Je suis conscient du fait que les médias s'évertuent à dénoncer les pratiques douteuses, le mode d'opération insensible et le manque d'humanité de plusieurs CHSLD. S'il est vrai que cette dénonciation médiatique est souhaitable et utile à l'amélioration globale du système de soins, elle n'est pas étrangère à l'apparition de certains préjugés qui rejaillissent parfois injustement sur l'ensemble des CHSLD et laissent planer un doute dans la population quant à la qualité des soins prodigués à nos aînés.

À défaut d'avoir côtoyé le système auparavant et donc dépourvu d'expérience pratique, mais marqué par cette mauvaise réputation faite aux CHSLD, j'avoue que lorsque l'an dernier, nous avons été contraints, mes soeurs et moi de placer notre mère au Trèfle d'Or, à Châteauguay, j'étais personnellement un peu inquiet.

Maman est décédée le 1er mai au Trèfle d'Or. Elle y est restée environ un an. Durant cette année, mes soeurs et moi sommes allés visiter maman en alternance de façon à ce qu'elle reçoive la visite de l'un d'entre nous à peu près chaque jour. Tout au long de cette année, j'y ai découvert un monde auquel je ne croyais plus tellement.

Souvent, lorsqu'on parle de héros, on pense aux militaires, aux policiers, aux pompiers. Ces héros qui revêtent souvent de beaux uniformes clinquants et portent la plupart du temps des médailles attestant de leurs faits d'armes. À ce CHLSD, j'ai découvert un monde où les héros au quotidien sont légion. Ils n'ont pas de médailles et ne portent pas d'uniforme prestigieux. Simplement, ils accomplissent leur tâche de leur mieux. Jour après jour, ils font un travail souvent ingrat; un travail qui rebuterait la plupart des gens ordinaires. Ils le font sans tambour ni trompette. Ils font leur devoir d'État.

Je ne pense pas qu'en arrivant au paradis, maman ait été dépaysée outre mesure par la présence des anges, car elle en a côtoyé plusieurs au cours de l'année qu'elle a passée dans cette institution. En effet, qu'il s'agisse de préposées aux soins, d'infirmières auxiliaires, d'infirmières ou même d'autres employés moins directement impliqués auprès des bénéficiaires, j'ai eu la chance de rencontrer là du personnel admirable; j'ai eu l'honneur de connaître des femmes et des hommes toujours prêts à s'investir et à fournir ce petit effort additionnel qui souvent a fait la différence auprès des bénéficiaires et de leurs familles.

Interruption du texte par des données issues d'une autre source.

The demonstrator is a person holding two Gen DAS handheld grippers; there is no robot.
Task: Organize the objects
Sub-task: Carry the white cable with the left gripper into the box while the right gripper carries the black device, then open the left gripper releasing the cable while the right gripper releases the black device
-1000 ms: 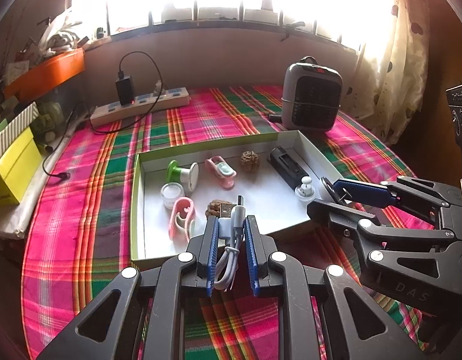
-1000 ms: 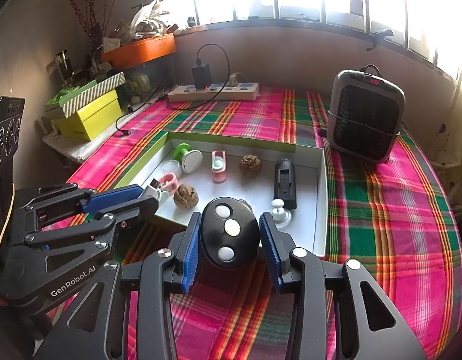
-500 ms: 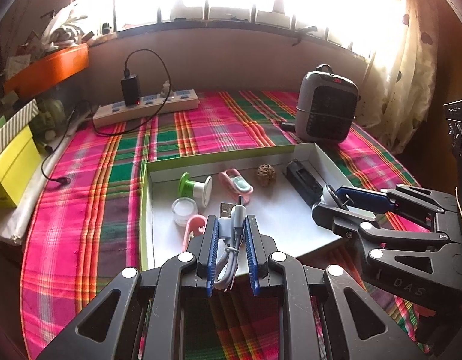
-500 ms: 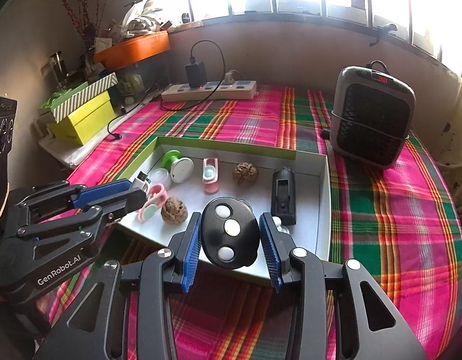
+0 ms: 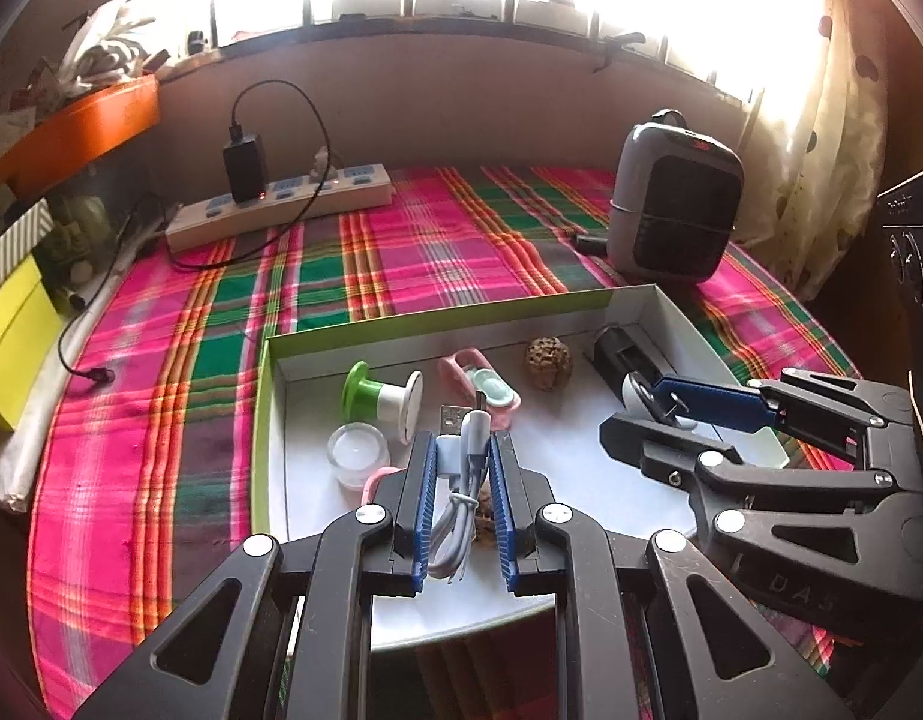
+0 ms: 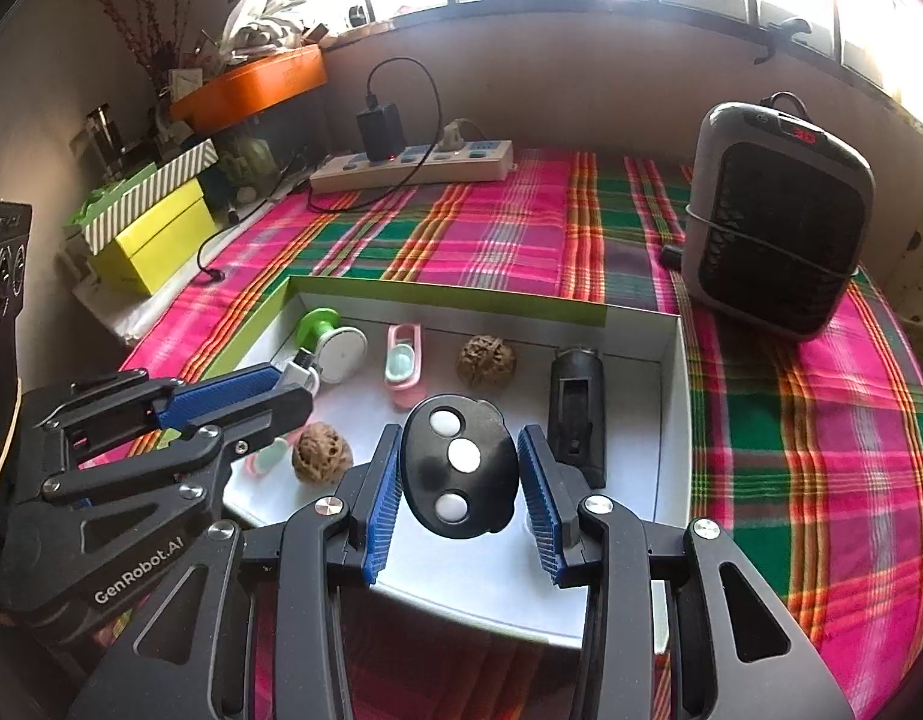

J'ai senti de l'intérêt, de la sincérité, de la compassion, voire de la tendresse émanant de la plupart des membres du personnel à l'endroit des bénéficiaires.

Je sais qu'il est risqué d'énumérer des personnes, car ce faisant, on en oublie souvent plus qu'on ne le voudrait. D'un autre côté, je m'en voudrais d'occulter ma reconnaissance et celle de ma famille envers les membres du personnel de cet établissement, et plus particulièrement ceux du deuxième étage. Je pense ici aux Chantal, Elvine, Raymond, Alex, Carmen. Je pense à l'autre Chantal et à cet infirmier très gentil du quart de soir; je pense à la dame préposée à l'entretien; je pense aussi à cette préposée d'origine gaspésienne qui souvent a détendu l'atmosphère en faisant rire tout le monde et en mettant de la vie pendant les repas. Je pense à tous ceux et celles dont les noms m'échappent, mais desquels le visage est bien présent dans mon esprit. Je pense nécessairement aussi au Dr Lacoste et à l'abbé Daoust.

Merci à la direction de l'établissement et au personnel pour tous les soins prodigués à notre mère au cours de son séjour, mais aussi pour tous les soins prodigués jour après jour à nos ainés, et pour le respect et la compassion qui leur sont démontrés.